ML Question on extracting features from sequence of images

VIVEK_Mehrotra · January 22, 2023, 3:35pm

What model would you recommend for creating one image to feed to a YOLO model? But that input image is to have features from a sequence of images captured by a camera.
Thanks

Elemento · January 22, 2023, 5:26pm

Hey @VIVEK_Mehrotra,
Welcome to the community. Please help us understand your question a bit more.

As per the above statement, I thought that you want to artificially create data for an object detection model. But the next statement, says that these generated images should have features from sequence of images, each.
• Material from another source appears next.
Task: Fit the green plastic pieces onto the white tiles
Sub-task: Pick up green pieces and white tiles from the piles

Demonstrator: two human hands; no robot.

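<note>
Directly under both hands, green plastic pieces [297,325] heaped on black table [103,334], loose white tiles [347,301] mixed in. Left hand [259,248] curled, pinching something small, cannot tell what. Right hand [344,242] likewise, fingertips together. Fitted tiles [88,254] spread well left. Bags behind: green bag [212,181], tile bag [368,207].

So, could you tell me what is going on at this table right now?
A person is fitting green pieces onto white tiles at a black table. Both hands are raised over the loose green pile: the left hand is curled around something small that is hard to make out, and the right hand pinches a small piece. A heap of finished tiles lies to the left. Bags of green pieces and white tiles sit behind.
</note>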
For starters, what kind of features are you referring to here? To the best of my knowledge, I haven’t heard about the concept of extracting features from a sequence of images to create a new image.

Cheers,
Elemento

paulinpaloalto · January 22, 2023, 5:32pm

I think we need a bit more information to know how to answer this. Are you talking about training a YOLO model or just using a YOLO model that has already been trained? If the latter, then there is nothing special you have to do other than perhaps resize the input image to the size and format that the model expects. A trained YOLO model takes individual images and returns the identifications of the objects it is able to recognize in each image, in the complex form described in the lectures and the assignment.

Training a YOLO model is (as you would expect) a much more complex task, given that it requires labelled images, which in the case of YOLO is pretty complex, including anchor boxes, bounding boxes (not the same thing) and object classes. There are a number of really great threads here on the forums about YOLO from one of our fellow students who has invested serious time and effort working with YOLO and has shared the knowledge gained. If you want to dig deeper than what you can learn from the lectures and the YOLO assignment, here’s a good thread to start with and it provides links to some of the others.

VIVEK_Mehrotra · January 22, 2023, 6:13pm

Thank you for clearing my understanding. One input image does not have all the information. A sequence of images may carry the complete information. I am talking about using the model, not training.
Looks like you are suggesting each input image would be processed by the model and the final outputs then looked at and deduced outside the process of the ML model? Thank you for sharing.

ai_curious · January 22, 2023, 8:06pm

YOLO is designed to solve a different problem. It takes images input one at a time, runs each one through its forward propagation and outputs a set of predictions regarding object localization and classification from that image and that image alone. The YOLO pipeline does not deal with fusing features or information from multiple input images.

+1 on what @paulinpaloalto suggests above, which is the community needs more information about what information derives from multiple images. Object movement, perhaps?

If it is object movement, or tracking, you might find some useful ideas here: OpenCV Object Tracking - PyImageSearch

Looking forward to learning more

VIVEK_Mehrotra · January 22, 2023, 9:21pm

License plate for instance

Juan_Olano · January 22, 2023, 10:13pm

Once in production, will you be comparing the license plate with one stored in a database to, say, grant access?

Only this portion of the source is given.